Whether in the absence of acquiescence on the part of complainants in the pier agreement referred to this court can properly compel a municipality to specifically perform a covenant the performance of which will be violative of another covenant made in good faith by the municipality need not be here considered. But it would seem that any suggestion that the city should not have thus bound itself by agreement necessarily enters the field of discretion which the legislative act confers upon the city, since no time is specified in the act within which the general scheme shall be accomplished. It accordingly must be here assumed that the agreement was made by the city to facilitate the ultimate accomplishment of the general scheme.

2. The bill also prays that in default of a decree for specific performance of the covenant contained in complainants' deed a decree may be made declaring the deed to be null and void.

As already stated, the deed from complainants to the city was made pursuant to the legislative act of 1894. P. l. 1894, p. 146. Section 3 of that act authorizes the city to acquire the lands by purchase or condemnation, and in no way forbids the acquisition of an absolute estate by the city, but requires that the lands, so acquired, shall be devoted "exclusively to public use as a public park or place for public resort and recreation and to keep the same forever open and unobstructed for such public use." Section 5 of the act authorizes the city to accept from landowners a dedication of the land for the uses and purposes named in section 3, and in so doing to agree with the owners to change the location of the board walk so that the owners may secure the benefit of the territory intervening between such old and new board walk locations.

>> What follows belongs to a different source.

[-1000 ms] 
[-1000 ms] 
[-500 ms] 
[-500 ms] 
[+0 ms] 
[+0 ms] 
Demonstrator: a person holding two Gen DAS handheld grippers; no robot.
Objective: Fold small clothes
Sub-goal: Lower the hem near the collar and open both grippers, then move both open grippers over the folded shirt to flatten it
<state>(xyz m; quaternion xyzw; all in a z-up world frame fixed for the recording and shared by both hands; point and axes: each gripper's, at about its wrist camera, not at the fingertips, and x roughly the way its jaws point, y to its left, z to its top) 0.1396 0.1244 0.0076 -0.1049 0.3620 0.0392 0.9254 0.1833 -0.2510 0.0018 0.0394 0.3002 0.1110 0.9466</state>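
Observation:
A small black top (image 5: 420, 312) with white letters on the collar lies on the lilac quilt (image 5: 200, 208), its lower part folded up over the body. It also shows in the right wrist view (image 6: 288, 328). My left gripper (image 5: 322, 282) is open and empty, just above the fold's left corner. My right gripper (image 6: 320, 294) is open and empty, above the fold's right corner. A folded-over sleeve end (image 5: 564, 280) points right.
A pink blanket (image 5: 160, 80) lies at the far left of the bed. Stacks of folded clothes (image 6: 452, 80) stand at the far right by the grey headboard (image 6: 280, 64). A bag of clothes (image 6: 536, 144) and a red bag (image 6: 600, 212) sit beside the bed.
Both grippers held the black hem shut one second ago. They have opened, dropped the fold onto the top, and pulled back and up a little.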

The deed of conveyance from complainants to the city recites, among other things, that the city is proceeding under the act above referred to to establish a public park, and is to remove the board walk oceanward to the inner line of the park tract, and then expresses as a consideration for the conveyance $1 and the benefits to be derived by the vendors by the laying out of the park and building the board walk, and the further consideration that the vendors' land will not be condemned. Its words of grant are:

"Give, grant, bargain, sell and convey to the said party of the second part, and its successors, all their, and each of their, right, title and interest in and to the above-described tract."

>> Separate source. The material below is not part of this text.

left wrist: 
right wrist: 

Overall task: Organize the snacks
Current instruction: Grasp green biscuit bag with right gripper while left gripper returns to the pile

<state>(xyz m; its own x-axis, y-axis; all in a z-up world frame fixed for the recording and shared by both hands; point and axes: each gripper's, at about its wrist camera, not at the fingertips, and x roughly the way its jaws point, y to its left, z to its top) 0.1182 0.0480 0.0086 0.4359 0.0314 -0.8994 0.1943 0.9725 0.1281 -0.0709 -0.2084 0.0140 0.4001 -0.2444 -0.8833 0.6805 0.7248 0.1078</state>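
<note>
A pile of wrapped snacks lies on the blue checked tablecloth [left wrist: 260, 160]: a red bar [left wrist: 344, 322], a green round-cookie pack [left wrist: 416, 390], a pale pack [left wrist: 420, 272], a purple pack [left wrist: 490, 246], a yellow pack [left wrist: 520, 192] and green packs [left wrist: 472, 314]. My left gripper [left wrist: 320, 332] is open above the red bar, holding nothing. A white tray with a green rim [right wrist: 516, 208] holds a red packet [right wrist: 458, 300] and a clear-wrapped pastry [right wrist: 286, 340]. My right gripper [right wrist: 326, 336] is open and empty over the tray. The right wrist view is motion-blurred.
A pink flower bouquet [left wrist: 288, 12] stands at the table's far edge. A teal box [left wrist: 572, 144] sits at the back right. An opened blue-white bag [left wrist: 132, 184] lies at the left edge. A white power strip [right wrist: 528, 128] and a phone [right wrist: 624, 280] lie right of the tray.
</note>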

Its habendum and tenendum is:

"To have and to hold the said premises with all and singular the appurtenances, unto the said party of the second part, and its successors, for and only for use as a public park or place of resort and recreation, giving to said party of the second part, and to its successors, however, the right to construct, reconstruct, repair, complete and maintain upon the land so conveyed along the interior or inland line of said park or place for public resort as established as aforesaid, an elevated public board walk, in accordance with the provisions of said act, but subject to the following conditions and restrictions: That no railroad nor street railway shall ever be constructed, operated or maintained over, upon or across any portion of the premises hereby granted and conveyed, and that the said land shall never be used for any railroad purposes or uses whatever."

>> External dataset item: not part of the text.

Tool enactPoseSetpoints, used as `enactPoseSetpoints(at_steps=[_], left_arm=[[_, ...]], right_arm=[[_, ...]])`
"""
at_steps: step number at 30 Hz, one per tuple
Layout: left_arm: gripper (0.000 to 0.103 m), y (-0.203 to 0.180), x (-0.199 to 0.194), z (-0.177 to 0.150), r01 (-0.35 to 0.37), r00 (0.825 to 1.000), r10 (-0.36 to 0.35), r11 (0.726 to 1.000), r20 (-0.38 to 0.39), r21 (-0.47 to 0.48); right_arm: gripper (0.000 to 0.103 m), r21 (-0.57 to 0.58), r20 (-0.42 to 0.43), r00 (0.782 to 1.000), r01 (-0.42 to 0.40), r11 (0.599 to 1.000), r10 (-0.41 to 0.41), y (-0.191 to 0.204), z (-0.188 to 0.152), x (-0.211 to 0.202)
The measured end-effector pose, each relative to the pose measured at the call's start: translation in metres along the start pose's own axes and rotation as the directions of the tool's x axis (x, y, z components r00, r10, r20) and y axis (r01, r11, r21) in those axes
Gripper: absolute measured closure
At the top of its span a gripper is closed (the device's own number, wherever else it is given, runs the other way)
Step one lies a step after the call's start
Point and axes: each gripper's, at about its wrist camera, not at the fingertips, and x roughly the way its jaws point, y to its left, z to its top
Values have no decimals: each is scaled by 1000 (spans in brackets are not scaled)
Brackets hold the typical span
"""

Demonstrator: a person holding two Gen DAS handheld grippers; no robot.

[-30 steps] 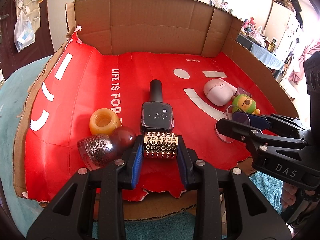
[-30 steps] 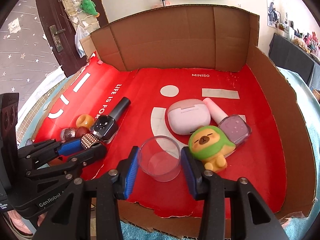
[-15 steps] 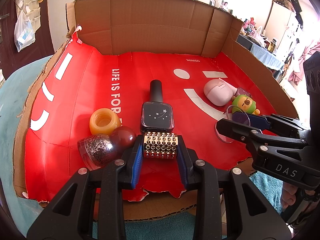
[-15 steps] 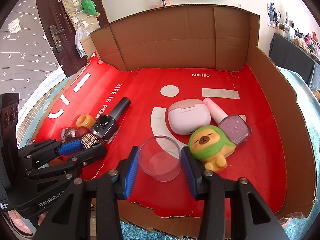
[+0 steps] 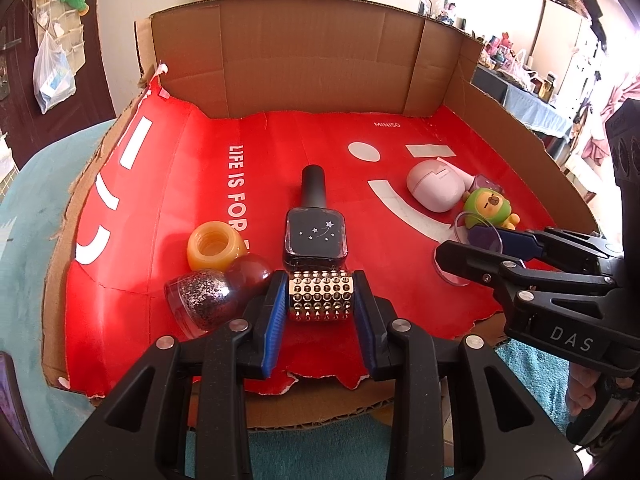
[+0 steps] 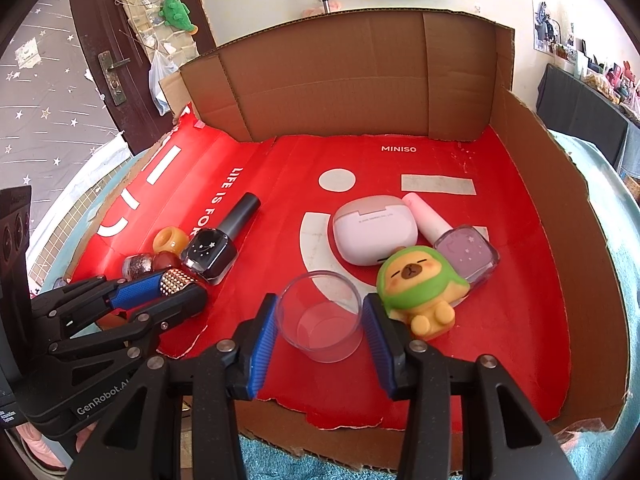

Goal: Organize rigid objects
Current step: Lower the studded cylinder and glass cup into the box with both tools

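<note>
Red printed paper [image 6: 500, 312] lines the floor of a shallow cardboard tray [image 6: 360, 80], on which two clusters of small rigid objects lie. Left cluster: the left gripper [image 5: 320, 300] is clenched on a gold studded cylinder [image 5: 320, 296], its blue pads pressing both ends. Touching the far side of the cylinder lies a dark nail-polish bottle [image 5: 316, 236], flat on its side with its black cap pointing toward the back wall. Just left of the gripper sit a glitter-filled clear cap [image 5: 196, 298], a dark red ball [image 5: 248, 274] against it, and an amber bead [image 5: 214, 246] behind them.

Right cluster: the right gripper [image 6: 320, 320] brackets a clear plastic cup [image 6: 320, 314] that lies tilted on the paper. A sliver of red shows between the cup and the left pad, and the right pad stands at the cup's wall; whether either pad presses on it cannot be told. Just right of the cup sits a capybara figure in a green hood [image 6: 420, 284], touching a pink earbud case [image 6: 374, 228] behind it. A lilac nail-polish bottle [image 6: 466, 252] lies beside the case, its pale pink cap toward the back wall. The two clusters lie well apart. Teal cloth [image 5: 24, 208] surrounds the tray.
</note>
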Motion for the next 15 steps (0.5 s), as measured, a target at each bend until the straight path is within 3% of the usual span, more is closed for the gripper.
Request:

Then follows a series of covenants on the part of the municipality. The city covenants:

First. To maintain the newly located board walk.

Second. To permit the complainants to connect their lands and properties with the new board walk by proper approaches.

Third. That when by accretions high-water mark shall have receded to a point 300 feet to again remove the board walk 300 feet ocean-ward, and when so removed the dedicated land within or landward of such new location shallbe released from the dedication and revert to complainants, their heirs and assigns.

Fourth. "That the lands hereby granted and dedicated to public use shall forever be and remain open, so that the view oceanward from the said elevated public walk erected and to be erected as above mentioned shall be free, open and unobstructed, and that no use shall be made of the said land by the grantee, its successors or assigns, inconsistent with its use as a public park or place for public resort and recreation."

Complainants accordingly contend that the failure of the city to cause that portion of the pier which crosses the outer corner of the tract conveyed to be removed is in violation of the covenant above quoted, and seeks a decree declaring the grant null and void in the event of the failure of the city to comply with the covenant. It is urged that if the answer affords a defense to specific performance, it affords no defense to the alternative relief sought.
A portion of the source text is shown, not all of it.